Suppose we observe noisy measurements of a signal:

\vb = \hat{\vx} + \vw,

where \hat{\vx}\in\R^n is the signal and \vw \in \R^n is noise. A simple apporach to find \hat{\vx} is to solve:

\min_{\vx\in\R^n} \frac{1}{2}\|\vx-\vb\|_2^2.
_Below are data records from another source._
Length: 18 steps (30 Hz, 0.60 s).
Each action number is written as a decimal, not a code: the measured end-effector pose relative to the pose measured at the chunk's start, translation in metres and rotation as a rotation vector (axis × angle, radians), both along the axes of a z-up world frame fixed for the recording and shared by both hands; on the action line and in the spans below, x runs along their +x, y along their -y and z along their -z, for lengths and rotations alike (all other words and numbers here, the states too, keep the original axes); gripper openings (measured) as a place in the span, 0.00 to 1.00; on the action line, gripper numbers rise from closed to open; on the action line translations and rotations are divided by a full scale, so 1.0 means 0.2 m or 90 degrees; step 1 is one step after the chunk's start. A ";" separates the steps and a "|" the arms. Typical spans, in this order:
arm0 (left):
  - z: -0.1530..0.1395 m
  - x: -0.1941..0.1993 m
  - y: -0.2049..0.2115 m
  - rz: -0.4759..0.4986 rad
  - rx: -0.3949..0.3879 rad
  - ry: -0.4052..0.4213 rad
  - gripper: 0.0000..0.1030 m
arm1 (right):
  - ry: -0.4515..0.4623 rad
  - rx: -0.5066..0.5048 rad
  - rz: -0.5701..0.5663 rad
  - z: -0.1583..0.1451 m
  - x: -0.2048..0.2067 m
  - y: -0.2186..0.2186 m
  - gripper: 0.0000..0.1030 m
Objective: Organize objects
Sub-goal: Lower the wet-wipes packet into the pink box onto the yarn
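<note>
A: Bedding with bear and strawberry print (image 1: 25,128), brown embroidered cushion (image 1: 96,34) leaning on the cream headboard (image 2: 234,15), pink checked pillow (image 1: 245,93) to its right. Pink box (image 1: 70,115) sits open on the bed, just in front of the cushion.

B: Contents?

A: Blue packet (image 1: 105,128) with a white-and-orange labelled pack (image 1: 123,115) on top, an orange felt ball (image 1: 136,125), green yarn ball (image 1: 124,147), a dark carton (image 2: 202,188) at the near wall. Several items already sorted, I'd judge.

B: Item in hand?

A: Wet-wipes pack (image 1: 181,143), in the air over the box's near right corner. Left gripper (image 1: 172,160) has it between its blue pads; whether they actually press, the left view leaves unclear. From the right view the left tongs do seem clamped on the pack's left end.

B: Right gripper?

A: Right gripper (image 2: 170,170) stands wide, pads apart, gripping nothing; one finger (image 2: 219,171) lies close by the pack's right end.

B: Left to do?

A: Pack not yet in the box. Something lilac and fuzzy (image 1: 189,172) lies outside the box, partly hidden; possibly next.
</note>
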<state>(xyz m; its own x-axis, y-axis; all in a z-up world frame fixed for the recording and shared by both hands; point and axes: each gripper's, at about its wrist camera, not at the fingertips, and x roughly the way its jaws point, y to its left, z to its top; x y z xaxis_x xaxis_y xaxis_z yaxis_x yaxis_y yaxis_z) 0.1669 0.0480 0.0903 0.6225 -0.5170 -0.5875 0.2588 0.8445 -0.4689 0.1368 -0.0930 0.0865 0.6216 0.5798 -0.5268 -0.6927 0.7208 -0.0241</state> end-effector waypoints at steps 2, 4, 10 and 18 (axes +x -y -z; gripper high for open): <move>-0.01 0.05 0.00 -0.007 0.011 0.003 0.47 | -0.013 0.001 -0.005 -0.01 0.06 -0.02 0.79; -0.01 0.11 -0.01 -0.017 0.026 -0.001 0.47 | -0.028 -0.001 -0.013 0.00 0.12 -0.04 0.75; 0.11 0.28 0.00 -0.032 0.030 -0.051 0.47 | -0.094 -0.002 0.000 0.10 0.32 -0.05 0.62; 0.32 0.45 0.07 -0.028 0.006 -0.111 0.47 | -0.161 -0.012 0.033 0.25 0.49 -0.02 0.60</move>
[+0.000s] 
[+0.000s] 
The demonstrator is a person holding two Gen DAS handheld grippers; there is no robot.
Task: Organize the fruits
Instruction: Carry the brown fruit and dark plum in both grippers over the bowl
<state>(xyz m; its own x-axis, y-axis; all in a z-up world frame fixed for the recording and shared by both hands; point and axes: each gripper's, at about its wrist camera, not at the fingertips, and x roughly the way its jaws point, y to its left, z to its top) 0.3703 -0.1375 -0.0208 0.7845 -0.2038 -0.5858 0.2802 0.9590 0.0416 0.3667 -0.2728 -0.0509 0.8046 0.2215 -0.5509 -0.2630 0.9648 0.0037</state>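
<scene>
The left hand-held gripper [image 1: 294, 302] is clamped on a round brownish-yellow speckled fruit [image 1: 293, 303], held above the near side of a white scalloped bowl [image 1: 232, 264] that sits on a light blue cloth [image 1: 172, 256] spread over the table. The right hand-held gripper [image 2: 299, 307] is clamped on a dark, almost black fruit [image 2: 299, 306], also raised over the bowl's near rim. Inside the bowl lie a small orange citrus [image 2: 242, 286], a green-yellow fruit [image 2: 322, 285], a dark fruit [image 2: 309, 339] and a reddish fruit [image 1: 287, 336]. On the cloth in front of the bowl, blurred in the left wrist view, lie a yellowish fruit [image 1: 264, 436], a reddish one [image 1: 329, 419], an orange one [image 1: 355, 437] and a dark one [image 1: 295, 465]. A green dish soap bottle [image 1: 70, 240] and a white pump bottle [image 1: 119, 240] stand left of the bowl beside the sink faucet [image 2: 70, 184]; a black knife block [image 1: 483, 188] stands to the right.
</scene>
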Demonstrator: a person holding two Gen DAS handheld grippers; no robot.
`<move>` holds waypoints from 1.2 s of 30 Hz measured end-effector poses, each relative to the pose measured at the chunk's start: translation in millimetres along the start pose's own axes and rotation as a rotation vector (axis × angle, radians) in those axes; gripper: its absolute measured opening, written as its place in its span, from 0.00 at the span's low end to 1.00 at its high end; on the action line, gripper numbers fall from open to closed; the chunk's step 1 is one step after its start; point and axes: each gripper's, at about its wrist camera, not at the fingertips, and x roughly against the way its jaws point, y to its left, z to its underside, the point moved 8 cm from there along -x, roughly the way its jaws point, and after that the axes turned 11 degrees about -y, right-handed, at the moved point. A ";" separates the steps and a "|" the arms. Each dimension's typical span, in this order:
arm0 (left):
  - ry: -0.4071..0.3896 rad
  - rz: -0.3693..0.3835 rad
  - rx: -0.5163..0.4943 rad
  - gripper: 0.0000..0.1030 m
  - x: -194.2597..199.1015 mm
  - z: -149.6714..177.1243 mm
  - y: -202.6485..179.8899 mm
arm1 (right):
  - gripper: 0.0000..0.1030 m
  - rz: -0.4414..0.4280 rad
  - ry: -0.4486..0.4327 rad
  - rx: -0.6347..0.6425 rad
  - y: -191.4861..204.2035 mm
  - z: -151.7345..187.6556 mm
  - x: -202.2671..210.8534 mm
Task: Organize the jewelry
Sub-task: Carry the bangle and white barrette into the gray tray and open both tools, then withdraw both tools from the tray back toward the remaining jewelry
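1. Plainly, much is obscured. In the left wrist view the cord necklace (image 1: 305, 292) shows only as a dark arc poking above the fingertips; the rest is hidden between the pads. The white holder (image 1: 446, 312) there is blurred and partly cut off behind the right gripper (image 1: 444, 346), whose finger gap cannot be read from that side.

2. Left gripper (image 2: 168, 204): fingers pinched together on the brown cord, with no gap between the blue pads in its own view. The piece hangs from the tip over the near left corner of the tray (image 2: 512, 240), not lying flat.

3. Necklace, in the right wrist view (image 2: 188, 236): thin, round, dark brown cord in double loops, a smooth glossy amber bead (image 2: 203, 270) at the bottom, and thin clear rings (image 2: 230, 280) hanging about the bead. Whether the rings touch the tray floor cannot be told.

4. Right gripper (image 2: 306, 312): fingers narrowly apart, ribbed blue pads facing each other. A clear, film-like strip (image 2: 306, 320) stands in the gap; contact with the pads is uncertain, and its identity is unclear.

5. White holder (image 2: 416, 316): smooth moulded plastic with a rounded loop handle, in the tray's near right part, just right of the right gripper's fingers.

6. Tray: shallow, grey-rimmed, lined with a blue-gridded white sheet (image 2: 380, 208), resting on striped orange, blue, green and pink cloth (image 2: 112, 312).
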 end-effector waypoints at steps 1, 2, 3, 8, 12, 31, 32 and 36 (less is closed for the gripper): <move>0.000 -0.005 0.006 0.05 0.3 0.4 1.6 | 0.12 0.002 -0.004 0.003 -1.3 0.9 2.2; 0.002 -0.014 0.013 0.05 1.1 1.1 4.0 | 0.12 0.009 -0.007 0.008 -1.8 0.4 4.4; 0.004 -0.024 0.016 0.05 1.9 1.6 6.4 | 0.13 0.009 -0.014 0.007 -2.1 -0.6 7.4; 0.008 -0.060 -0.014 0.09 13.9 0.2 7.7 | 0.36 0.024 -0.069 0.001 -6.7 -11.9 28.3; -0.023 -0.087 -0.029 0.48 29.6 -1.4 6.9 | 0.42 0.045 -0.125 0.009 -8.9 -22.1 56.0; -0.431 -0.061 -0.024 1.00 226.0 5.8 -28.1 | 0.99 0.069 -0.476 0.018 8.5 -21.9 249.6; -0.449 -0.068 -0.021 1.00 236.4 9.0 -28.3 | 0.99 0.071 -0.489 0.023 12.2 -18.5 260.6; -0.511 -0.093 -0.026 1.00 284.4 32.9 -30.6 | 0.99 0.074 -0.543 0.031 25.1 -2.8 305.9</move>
This minimization program doesnot enforce any structure on \vx. However, if we have prior information that the signal is "smooth", then we might balance the least squares fit against the smoothness of the solution in the following way:

\begin{equation}\label{Regularized_LS_identity} \min_{\vx\in\R^n} \frac{1}{2}\|\vx-\vb\|_2^2 +\frac{\gamma}{2} \underbrace{\sum_{i=1}^{n-1}(x_i - x_{i+})^2}_{f_2(\vx)}. \end{equation}

Here, f_2(x) promotes smoothness. We can alternatively write the above minimization program in matrix notation. Define the finite differencem matrix

\mD = \bmat 1 & -1 & 0 & \cdots & 0 & 0\\ 0 & 1 & -1 & 0 & \cdots & 0\\ & & \ddots & \ddots & & \\ 0 & \cdots & 0 & 1 & -1 & 0\\ 0 & 0 & \cdots & 0 & 1 & -1\emat \in \R^{{n-1}\times n}

So, we can rewrite f_2(\vx) = \sum_{i=1}^{n-1}(x_i - x_{i+})^2 = \|\mD\vx\|_2^2. This allows for a reformulation of the weighted leas squares objective into a familiar least squares objective:

\|\vx-\vb\|_2^2+\gamma\|\mD\vx\|_2^2 = \bigg\|\underbrace{\bmat\mI\\\sqrt{\gamma}\mD\emat}_{\hat{\mA}}\vx - \underbrace{\bmat\vb\\ \vzero\emat}_{\hat{\vb}}\bigg\|_2^2.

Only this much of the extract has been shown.